A private company led by a onetime senior executive at Cenovus Energy Inc. is leading a bid to acquire a major Alberta natural gas property from his former employer, a deal that could be worth up to $600-million, sources say.

Torxen Resources Ltd., led by former Cenovus chief operating officer John Brannan, is said to be the front-runner to acquire the Suffield property according to industry and finance sources familiar with the talks.

The transaction would be the second for Calgary-based Cenovus as part of a slate of assets sales that could garner up to $5-billion, with proceeds earmarked for debt reduction following the company's takeover of ConocoPhillips Co.'s oil sands and Albertan deep-basin natural gas assets.

Read more: Cenovus to pare debt with CNRL deal

A spokesman for Cenovus declined to comment on Monday. The company has previously said it intends to announce an agreement for Suffield before the end of September. It is being advised on the Suffield sale by BMO Nesbitt Burns Inc.

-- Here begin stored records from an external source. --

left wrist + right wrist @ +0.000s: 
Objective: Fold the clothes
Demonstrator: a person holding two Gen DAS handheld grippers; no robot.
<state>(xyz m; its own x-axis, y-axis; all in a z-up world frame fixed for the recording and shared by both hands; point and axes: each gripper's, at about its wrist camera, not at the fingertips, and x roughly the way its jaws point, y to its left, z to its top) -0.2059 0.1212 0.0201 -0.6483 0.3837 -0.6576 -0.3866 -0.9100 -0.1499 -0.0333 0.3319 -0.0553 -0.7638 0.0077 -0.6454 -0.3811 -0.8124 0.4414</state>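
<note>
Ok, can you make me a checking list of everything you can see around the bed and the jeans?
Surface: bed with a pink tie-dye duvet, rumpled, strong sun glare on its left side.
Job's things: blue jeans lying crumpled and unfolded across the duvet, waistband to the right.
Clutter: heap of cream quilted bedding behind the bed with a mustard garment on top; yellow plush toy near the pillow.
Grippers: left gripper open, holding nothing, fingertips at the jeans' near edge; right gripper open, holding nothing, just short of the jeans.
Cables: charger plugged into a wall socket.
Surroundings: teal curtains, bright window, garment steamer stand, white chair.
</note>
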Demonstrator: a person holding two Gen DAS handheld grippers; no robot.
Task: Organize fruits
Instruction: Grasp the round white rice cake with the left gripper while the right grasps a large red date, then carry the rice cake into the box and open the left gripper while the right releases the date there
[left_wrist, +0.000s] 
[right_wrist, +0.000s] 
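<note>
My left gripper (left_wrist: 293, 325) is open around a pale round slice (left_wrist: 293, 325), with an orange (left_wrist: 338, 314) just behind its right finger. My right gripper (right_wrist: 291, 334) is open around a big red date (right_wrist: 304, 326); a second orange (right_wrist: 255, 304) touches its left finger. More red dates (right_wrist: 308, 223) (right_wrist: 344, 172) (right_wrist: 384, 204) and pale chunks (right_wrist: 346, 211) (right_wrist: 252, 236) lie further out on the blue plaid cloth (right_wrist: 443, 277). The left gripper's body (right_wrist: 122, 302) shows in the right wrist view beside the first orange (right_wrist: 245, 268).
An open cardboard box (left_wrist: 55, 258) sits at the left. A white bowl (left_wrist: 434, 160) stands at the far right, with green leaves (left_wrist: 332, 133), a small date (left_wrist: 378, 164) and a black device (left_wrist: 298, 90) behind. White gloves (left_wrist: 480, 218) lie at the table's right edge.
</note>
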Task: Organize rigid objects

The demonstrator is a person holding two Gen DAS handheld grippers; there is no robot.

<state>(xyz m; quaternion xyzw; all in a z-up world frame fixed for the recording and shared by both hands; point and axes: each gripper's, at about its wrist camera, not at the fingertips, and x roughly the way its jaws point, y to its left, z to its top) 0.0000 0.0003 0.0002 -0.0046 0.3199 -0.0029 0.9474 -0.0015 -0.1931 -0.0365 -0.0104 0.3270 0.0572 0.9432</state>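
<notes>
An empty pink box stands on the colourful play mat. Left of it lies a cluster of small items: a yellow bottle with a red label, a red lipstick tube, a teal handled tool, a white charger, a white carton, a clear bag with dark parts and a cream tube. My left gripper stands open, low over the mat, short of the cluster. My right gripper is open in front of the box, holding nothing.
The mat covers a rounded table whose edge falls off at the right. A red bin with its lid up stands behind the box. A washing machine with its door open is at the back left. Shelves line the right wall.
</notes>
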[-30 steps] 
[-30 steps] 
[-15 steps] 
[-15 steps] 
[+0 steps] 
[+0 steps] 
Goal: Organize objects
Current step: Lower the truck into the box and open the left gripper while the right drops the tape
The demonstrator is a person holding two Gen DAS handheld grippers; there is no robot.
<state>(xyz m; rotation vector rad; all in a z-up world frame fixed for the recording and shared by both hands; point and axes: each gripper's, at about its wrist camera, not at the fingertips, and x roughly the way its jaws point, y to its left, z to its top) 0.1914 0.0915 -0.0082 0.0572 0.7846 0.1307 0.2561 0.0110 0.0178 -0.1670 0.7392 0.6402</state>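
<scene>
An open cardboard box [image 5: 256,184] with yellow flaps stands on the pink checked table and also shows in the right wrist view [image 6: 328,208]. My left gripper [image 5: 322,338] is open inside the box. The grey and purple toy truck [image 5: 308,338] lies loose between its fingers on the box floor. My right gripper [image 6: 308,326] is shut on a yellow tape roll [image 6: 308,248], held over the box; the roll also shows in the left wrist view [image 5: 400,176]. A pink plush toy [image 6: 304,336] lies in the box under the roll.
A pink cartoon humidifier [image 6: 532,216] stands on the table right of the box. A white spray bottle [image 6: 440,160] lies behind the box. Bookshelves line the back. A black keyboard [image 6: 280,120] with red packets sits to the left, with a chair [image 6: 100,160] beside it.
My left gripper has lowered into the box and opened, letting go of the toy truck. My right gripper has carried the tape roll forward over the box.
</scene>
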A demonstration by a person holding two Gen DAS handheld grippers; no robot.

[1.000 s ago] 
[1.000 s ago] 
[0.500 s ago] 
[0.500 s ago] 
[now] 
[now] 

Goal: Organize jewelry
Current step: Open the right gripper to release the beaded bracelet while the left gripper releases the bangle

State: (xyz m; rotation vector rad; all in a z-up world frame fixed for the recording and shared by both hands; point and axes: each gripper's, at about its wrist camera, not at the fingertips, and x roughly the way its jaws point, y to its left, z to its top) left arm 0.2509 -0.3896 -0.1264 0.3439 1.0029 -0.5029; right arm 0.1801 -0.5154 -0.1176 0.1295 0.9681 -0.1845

Mr. Brannan, chief executive officer at little-known Torxen, retired from Cenovus in 2015. Other Torxen people are former Cenovus employees as well. The startup has some financial backing from the global oil field service company Schlumberger Ltd., which has also been investing sizeable sums in production companies and projects in Nigeria, Argentina and the United States. A Schlumberger executive mentioned the interest in Torxen during a conference call in August.

Suffield, in southeastern Alberta, is known for shallow gas production as well as some oil output. Analysts have pegged its value at $450-million to $600-million. The initial base of operations for Alberta Energy Co., a forerunner to Cenovus, Suffield comprises about 400,000 hectares producing more than 26,000 barrels of oil equivalent a day.

Ian Young, a Torxen vice-president, said in an e-mail that the company does not comment on acquisitions and divestitures.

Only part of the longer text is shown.